Hiç düşünmemektense biraz düşünmek iyidir. Tam vefasızlıktansa birazcık vefa iyidir. Hiç gülmemektense biraz gülmek iyidir. Yani işte, hiç yoktansa biraz varlık iyidir. Ama daha güzeli olamaz mı tam ayarında, tam dozunda? Gerektiği kadar değer vermek, düşünmek, yorulmak, yemek, içmek, uyumak, çalışmak, konuşmak, gülmek…

“Tasavvuf” denince kendimi o aşılmaz dağın yamacına bile yakıştıramazdım. Hâlbuki kendimi o dağa vurup delice yol almalı, korkusuzca zirveye tırmanmalıymışım. Bunu Allah’ın her kulu için diliyorum. Takva üstünlüğü her insana eşit bir fırsatta sunulmuş. Yıllarca ayyaş şekilde ya da kerhanede, kumarhanede gezen birinin derin pişmanlığının, tövbesinin hangi ibadete denk olduğunu biz bilemeyiz. O yüzden yargıyı, eleştiriyi, ümitsizliği arkamızda bırakıp yepyeni bir gelecek hayâl edebiliriz. Şeytan ayrıntıya gizlenebildiyse, takva da ayrıntıda gizlidir. Yani küçücük şeyler toplanır, kocaman olur. Küçücük sevaplar, minicik çabalar, ufacık iyilikler, dev yollar açar, koskoca mutluluklara dönüşür, devasa başarılar kazandırır.

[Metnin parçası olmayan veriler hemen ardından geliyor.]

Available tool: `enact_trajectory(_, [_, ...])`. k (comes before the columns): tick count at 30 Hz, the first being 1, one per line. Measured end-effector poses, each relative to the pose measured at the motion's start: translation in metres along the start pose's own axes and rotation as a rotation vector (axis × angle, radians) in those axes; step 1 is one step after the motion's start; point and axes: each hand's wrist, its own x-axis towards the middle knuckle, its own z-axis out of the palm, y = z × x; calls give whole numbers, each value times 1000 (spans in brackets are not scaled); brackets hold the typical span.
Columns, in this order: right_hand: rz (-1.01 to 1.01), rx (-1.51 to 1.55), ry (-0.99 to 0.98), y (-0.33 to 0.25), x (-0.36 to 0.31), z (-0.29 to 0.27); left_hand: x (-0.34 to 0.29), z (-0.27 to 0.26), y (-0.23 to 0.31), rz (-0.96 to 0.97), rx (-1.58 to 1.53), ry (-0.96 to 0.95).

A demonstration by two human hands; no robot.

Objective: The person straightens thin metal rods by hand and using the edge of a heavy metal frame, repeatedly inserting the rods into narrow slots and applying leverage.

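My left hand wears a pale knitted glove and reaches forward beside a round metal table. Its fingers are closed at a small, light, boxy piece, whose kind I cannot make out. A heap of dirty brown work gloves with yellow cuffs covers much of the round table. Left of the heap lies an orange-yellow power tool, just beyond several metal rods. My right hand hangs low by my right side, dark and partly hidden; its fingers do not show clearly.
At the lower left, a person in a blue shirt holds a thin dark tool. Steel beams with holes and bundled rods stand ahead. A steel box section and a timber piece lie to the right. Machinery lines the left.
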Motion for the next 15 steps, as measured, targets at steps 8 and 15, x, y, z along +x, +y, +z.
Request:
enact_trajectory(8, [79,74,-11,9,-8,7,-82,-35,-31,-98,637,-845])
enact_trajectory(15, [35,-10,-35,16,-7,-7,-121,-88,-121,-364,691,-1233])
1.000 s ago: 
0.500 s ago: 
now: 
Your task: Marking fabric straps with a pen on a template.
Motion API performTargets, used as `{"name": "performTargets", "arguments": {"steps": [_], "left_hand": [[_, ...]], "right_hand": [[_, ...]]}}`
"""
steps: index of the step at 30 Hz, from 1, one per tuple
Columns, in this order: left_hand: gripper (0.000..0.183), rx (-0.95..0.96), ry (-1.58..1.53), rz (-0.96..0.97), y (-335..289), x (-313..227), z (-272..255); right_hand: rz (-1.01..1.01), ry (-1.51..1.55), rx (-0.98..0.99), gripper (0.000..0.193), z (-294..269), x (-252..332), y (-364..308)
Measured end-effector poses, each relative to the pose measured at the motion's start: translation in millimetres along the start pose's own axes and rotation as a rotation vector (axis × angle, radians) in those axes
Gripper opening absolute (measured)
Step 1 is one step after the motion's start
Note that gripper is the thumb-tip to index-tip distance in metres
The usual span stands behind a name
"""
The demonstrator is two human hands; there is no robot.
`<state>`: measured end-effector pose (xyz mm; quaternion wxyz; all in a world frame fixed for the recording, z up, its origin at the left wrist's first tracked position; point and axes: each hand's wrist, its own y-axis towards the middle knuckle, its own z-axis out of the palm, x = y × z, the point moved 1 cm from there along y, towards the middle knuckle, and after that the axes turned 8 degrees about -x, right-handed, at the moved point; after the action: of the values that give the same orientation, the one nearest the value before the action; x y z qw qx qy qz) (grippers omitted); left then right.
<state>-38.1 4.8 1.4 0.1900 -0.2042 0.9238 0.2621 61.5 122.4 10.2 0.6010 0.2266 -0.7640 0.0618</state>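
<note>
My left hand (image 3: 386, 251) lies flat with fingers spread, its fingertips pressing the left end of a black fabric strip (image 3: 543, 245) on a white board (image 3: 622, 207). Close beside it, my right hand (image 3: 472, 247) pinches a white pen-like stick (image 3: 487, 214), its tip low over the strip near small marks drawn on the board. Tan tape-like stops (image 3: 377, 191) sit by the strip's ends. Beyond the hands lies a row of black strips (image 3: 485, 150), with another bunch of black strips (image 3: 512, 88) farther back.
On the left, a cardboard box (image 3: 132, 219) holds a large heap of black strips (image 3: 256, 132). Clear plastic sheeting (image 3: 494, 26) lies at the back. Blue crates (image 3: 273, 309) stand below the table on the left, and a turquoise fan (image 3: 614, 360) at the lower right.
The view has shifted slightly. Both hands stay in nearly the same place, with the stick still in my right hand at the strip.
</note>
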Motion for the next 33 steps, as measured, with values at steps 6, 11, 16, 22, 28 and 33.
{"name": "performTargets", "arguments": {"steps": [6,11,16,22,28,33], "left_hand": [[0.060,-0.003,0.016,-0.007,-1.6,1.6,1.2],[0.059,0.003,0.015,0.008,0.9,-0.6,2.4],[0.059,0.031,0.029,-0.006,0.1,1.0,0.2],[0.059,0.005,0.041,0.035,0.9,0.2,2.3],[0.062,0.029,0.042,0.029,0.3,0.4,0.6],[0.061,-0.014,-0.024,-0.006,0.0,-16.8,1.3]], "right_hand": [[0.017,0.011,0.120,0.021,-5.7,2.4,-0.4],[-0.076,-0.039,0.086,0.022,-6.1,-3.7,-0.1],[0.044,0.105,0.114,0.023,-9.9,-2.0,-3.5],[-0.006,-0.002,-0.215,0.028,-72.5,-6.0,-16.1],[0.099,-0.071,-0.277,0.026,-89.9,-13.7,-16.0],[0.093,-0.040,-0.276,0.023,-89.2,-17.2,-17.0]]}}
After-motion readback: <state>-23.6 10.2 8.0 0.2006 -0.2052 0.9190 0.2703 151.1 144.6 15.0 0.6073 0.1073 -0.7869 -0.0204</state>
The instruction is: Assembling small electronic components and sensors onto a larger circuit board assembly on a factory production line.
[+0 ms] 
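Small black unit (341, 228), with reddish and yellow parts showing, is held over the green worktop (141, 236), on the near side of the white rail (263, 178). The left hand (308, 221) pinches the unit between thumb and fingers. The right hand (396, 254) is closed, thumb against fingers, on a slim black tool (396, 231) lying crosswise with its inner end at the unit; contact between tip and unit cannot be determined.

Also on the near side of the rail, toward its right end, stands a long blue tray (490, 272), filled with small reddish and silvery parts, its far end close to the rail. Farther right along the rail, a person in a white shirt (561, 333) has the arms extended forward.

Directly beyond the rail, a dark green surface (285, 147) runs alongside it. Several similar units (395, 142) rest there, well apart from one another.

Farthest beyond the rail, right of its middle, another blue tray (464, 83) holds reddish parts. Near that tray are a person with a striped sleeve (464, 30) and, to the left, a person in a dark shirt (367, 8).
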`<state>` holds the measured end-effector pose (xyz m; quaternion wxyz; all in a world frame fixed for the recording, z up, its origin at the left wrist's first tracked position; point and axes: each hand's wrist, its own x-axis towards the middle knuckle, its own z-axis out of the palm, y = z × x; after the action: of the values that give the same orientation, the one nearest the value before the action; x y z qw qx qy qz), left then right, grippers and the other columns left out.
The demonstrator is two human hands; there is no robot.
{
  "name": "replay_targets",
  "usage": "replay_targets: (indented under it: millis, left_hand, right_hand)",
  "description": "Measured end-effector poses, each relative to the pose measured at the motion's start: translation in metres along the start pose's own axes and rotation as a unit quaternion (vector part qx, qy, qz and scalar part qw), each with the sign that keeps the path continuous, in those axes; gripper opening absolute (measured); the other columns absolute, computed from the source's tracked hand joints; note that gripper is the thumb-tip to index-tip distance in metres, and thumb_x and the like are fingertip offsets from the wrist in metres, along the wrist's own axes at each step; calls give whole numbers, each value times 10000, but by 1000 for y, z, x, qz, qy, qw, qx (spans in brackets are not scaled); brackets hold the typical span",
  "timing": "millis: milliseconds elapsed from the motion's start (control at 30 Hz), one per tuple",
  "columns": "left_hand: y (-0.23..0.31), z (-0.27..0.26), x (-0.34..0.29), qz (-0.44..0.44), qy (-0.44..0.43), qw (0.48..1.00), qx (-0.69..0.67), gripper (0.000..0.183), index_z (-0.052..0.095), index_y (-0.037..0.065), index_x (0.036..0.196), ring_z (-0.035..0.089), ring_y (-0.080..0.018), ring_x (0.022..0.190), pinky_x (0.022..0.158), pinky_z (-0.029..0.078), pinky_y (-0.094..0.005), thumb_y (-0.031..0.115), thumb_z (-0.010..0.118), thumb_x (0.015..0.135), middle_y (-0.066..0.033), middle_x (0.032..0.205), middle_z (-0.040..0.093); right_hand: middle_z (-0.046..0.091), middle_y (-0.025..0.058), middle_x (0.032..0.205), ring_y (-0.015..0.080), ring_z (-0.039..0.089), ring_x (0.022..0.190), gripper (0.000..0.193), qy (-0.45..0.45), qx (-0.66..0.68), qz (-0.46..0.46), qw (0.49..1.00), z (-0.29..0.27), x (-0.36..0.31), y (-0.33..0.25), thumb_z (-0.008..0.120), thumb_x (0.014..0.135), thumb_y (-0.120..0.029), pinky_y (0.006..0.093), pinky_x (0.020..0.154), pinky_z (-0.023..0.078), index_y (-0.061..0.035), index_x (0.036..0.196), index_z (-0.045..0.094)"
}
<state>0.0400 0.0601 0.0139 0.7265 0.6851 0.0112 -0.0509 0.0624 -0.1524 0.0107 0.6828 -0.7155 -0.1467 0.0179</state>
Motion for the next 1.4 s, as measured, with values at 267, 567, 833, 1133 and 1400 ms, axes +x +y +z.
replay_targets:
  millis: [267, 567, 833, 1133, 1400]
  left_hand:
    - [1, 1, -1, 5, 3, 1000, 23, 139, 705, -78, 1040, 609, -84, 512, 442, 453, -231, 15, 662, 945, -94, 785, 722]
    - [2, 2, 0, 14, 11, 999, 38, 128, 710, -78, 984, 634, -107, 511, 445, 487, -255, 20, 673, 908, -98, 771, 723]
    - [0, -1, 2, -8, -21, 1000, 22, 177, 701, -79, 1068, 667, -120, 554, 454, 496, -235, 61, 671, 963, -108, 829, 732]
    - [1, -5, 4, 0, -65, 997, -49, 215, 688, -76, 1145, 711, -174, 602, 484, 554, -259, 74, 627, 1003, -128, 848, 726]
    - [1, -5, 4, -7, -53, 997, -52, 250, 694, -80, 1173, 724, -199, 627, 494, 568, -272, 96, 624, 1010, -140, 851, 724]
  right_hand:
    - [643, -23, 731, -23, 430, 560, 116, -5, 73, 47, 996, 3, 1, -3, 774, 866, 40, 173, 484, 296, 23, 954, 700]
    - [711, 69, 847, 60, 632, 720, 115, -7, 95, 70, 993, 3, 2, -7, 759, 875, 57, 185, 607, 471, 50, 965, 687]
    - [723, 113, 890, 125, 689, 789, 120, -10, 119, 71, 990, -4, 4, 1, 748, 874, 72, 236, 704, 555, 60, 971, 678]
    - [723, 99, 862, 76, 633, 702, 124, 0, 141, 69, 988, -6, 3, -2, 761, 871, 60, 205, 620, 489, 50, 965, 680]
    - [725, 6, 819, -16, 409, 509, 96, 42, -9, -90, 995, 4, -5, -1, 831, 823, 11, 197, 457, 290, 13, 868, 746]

İnsan kendi zâtına hoşça bakınca gerçekten kâinatın gözbebeği olduğunu hissediyor. İşte o zaman ne gam, ne keder kalıyor gönülde. Sadece insan olmanın gereğini yapıyor, bütün gücüyle, onuruyla, aklıyla ve kalbiyle özgürce hayata karışıyor. O hayat ki, Hayy’dan gelip Hû’ya giden eşsiz bir hayat. Hikmet ve hayret mekânından adalet mekânına akan bir sebil. Ve son cümlem odur ki, “Hasbünallah ve ni’mel vekil”.